**Problem statement**
Working from the listing below, set down every line exactly.

**Collected data**
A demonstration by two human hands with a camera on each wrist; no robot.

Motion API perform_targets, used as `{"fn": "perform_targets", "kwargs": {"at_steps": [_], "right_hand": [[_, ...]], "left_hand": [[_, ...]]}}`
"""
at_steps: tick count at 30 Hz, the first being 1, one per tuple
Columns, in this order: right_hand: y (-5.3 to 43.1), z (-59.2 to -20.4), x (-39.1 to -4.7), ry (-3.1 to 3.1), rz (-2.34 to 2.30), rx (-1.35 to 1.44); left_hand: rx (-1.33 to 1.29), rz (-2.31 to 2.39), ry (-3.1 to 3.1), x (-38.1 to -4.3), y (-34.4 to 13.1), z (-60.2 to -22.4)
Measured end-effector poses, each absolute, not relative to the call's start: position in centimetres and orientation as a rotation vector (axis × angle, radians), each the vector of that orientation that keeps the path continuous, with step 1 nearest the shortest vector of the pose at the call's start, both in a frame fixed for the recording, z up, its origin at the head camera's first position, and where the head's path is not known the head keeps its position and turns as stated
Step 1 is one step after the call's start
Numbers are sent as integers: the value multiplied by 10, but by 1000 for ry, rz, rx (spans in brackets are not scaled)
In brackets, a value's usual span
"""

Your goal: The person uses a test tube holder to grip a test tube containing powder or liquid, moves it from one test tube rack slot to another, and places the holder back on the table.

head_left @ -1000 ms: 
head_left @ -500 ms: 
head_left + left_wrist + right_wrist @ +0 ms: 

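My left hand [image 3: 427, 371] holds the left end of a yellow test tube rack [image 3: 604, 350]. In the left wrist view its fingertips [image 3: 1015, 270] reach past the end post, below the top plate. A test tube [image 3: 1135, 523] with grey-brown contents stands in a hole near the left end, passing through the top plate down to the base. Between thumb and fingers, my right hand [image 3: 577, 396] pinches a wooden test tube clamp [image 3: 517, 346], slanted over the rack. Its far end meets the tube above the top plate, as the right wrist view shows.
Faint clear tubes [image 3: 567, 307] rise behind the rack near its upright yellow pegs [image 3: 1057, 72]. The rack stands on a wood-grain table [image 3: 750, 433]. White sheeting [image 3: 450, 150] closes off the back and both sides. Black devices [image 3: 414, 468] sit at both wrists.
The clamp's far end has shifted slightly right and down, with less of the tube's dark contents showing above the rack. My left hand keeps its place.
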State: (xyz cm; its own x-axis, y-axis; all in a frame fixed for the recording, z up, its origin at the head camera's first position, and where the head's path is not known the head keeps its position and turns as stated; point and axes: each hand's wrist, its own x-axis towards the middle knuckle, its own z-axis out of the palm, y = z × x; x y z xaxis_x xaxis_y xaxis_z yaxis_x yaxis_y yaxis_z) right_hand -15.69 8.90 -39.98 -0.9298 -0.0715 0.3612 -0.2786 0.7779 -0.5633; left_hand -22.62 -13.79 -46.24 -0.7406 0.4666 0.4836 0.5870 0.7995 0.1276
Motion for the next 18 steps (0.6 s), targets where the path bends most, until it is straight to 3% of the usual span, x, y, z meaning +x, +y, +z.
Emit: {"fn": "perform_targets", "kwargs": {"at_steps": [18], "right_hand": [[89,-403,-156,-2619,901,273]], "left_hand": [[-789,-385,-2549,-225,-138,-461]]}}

**Written response**
A demonstration by two human hands with a camera on each wrist; no robot.

Motion API perform_targets, used as `{"fn": "perform_targets", "kwargs": {"at_steps": [_], "right_hand": [[_, ...]], "left_hand": [[_, ...]]}}`
"""
at_steps: tick count at 30 Hz, the first being 1, one per tuple
Columns, in this order: right_hand: y (-5.3 to 43.1), z (-59.2 to -20.4), x (-39.1 to -4.7), ry (-3.1 to 3.1), rz (-2.34 to 2.30), rx (-1.35 to 1.44); left_hand: rx (-1.33 to 1.29), rz (-2.31 to 2.39), ry (-3.1 to 3.1), x (-38.1 to -4.3), y (-34.4 to 13.1), z (-60.2 to -22.4)
Measured end-effector poses, each absolute, not relative to the call's start: position in centimetres and orientation as a rotation vector (axis × angle, radians), each the vector of that orientation that keeps the path continuous, with step 1 nearest the shortest vector of the pose at the call's start, both in a frame fixed for the recording, z up, its origin at the head camera's first position, and where the head's path is not known the head keeps its position and turns as stated
Step 1 is one step after the call's start
Numbers are sent as integers: the value multiplied by 10, but by 1000 for ry, rz, rx (spans in brackets are not scaled)
In brackets, a value's usual span
"""

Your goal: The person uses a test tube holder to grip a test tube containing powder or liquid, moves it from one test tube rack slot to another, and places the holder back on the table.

head_left @ -1000 ms: 
head_left @ -500 ms: 
head_left + left_wrist + right_wrist @ +0 ms: 

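My left hand [image 3: 427, 371] holds the left end of a yellow test tube rack [image 3: 604, 350]. In the left wrist view its fingertips [image 3: 1015, 270] reach past the end post, below the top plate. A test tube [image 3: 1135, 523] with grey-brown contents stands in a hole near the left end, passing through the top plate down to the base. Between thumb and fingers, my right hand [image 3: 577, 396] pinches a wooden test tube clamp [image 3: 517, 346], slanted over the rack. Its far end meets the tube above the top plate, as the right wrist view shows.
Faint clear tubes [image 3: 567, 307] rise behind the rack near its upright yellow pegs [image 3: 1057, 72]. The rack stands on a wood-grain table [image 3: 750, 433]. White sheeting [image 3: 450, 150] closes off the back and both sides. Black devices [image 3: 414, 468] sit at both wrists.
The clamp's far end has shifted slightly right and down, with less of the tube's dark contents showing above the rack. My left hand keeps its place.
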State: (xyz cm; its own x-axis, y-axis; all in a frame fixed for the recording, z up, its origin at the head camera's first position, and where the head's path is not known the head keeps its position and turns as stated; point and axes: each hand's wrist, its own x-axis towards the middle knuckle, its own z-axis out of the palm, y = z × x; x y z xaxis_x xaxis_y xaxis_z yaxis_x yaxis_y yaxis_z) right_hand -15.69 8.90 -39.98 -0.9298 -0.0715 0.3612 -0.2786 0.7779 -0.5633; left_hand -22.62 -13.79 -46.24 -0.7406 0.4666 0.4836 0.5870 0.7995 0.1276
Motion for the next 18 steps (0.6 s), targets where the path bends most, until it is straight to 3% of the usual span, x, y, z meaning +x, +y, +z.
Emit: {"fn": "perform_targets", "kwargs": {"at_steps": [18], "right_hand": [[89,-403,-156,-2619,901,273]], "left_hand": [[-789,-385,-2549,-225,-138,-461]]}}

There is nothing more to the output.